Class TaggedPdfReaderTool

  • Direct Known Subclasses:
    CompareTool.CmpTaggedPdfReaderTool

    public class TaggedPdfReaderTool
    extends java.lang.Object
    Converts a tagged PDF document into an XML file.
    Since:
    5.0.2
    • Field Summary

      Fields 
      Modifier and Type Field Description
      protected java.io.PrintWriter out
      The writer object to which the XML will be written
      protected PdfReader reader
      The reader object from which the content streams are read.
    • Field Detail

      • reader

        protected PdfReader reader
        The reader object from which the content streams are read.
      • out

        protected java.io.PrintWriter out
        The writer object to which the XML will be written
    • Constructor Detail

      • TaggedPdfReaderTool

        public TaggedPdfReaderTool()
    • Method Detail

      • convertToXml

        public void convertToXml​(PdfReader reader,
                                 java.io.OutputStream os,
                                 java.lang.String charset)
                          throws java.io.IOException
        Parses a string with structured content.
        Parameters:
        reader - the PdfReader that has access to the PDF file
        os - the OutputStream to which the resulting xml will be written
        charset - the charset to encode the data
        Throws:
        java.io.IOException
        Since:
        5.0.5
      • convertToXml

        public void convertToXml​(PdfReader reader,
                                 java.io.OutputStream os)
                          throws java.io.IOException
        Parses a string with structured content.
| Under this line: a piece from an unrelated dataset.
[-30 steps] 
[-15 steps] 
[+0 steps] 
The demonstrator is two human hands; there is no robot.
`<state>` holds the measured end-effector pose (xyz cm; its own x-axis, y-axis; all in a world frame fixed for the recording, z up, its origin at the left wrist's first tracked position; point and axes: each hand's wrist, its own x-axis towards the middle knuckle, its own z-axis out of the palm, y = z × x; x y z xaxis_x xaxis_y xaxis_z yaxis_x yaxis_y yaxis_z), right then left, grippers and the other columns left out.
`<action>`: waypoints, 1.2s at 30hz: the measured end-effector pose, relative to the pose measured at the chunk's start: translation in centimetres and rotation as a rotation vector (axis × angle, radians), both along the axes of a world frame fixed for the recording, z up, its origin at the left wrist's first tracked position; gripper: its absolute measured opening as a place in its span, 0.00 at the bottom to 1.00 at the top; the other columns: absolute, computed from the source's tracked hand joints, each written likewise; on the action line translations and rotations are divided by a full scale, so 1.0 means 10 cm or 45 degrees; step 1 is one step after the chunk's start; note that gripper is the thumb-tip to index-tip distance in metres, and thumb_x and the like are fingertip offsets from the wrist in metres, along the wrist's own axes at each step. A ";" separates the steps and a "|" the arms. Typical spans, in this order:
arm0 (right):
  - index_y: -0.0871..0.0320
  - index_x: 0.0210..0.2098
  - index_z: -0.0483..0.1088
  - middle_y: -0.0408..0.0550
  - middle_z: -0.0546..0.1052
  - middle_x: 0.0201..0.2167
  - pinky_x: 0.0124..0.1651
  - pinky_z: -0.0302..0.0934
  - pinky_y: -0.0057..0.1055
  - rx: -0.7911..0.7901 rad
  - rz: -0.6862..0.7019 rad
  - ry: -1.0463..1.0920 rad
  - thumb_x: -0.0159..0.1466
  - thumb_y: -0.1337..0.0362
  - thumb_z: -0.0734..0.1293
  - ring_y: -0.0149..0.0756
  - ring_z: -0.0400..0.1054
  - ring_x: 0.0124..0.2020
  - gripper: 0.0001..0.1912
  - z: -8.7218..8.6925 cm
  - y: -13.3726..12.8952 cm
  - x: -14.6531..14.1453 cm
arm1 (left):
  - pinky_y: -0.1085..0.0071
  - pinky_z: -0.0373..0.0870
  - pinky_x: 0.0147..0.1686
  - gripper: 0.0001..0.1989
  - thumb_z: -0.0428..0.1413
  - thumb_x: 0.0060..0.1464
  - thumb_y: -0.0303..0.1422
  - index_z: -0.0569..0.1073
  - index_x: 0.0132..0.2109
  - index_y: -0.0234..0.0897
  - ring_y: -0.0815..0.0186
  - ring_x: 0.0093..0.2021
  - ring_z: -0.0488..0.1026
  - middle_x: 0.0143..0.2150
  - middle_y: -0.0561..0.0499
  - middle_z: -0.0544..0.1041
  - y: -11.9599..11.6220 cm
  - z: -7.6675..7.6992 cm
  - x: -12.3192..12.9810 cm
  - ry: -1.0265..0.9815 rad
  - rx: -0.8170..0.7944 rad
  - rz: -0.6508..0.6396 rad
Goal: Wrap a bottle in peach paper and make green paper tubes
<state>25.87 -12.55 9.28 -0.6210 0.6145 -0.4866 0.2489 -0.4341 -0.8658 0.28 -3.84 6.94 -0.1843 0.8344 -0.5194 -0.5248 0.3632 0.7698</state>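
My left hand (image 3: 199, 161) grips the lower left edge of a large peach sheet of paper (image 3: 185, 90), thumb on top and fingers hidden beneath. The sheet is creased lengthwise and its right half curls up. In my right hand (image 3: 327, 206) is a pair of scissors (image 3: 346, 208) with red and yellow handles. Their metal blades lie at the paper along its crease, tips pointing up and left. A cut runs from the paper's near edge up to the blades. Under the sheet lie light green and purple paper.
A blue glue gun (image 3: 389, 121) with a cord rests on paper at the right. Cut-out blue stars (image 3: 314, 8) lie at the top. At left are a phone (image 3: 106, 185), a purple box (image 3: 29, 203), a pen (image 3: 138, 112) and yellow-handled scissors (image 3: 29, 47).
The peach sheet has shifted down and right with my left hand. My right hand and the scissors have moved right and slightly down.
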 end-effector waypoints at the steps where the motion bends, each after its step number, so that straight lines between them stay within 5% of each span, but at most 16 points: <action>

The output is done using the current charset.
        Parameters:
        reader - the PdfReader that has access to the PDF file
        os - the OutputStream to which the resulting xml will be written
        Throws:
        java.io.IOException
      • inspectChild

        public void inspectChild​(PdfObject k)
                          throws java.io.IOException
        Inspects a child of a structured element. This can be an array or a dictionary.
        Parameters:
        k - the child to inspect
        Throws:
        java.io.IOException
      • inspectChildArray

        public void inspectChildArray​(PdfArray k)
                               throws java.io.IOException
        If the child of a structured element is an array, we need to loop over the elements.
        Parameters:
        k - the child array to inspect
        Throws:
        java.io.IOException
      • inspectChildDictionary

        public void inspectChildDictionary​(PdfDictionary k)
                                    throws java.io.IOException
        If the child of a structured element is a dictionary, we inspect the child; we may also draw a tag.
        Parameters:
        k - the child dictionary to inspect
        Throws:
        java.io.IOException
      • inspectChildDictionary

        public void inspectChildDictionary​(PdfDictionary k,
                                           boolean inspectAttributes)
                                    throws java.io.IOException
        If the child of a structured element is a dictionary, we inspect the child; we may also draw a tag.
        Parameters:
        k - the child dictionary to inspect
        Throws:
        java.io.IOException
      • xmlName

        protected java.lang.String xmlName​(PdfName name)
      • fixTagName

        private static java.lang.String fixTagName​(java.lang.String tag)
      • parseTag

        public void parseTag​(java.lang.String tag,
                             PdfObject object,
                             PdfDictionary page)
                      throws java.io.IOException
        Searches for a tag in a page.
        Parameters:
        tag - the name of the tag
        object - an identifier to find the marked content
        page - a page dictionary
        Throws:
        java.io.IOException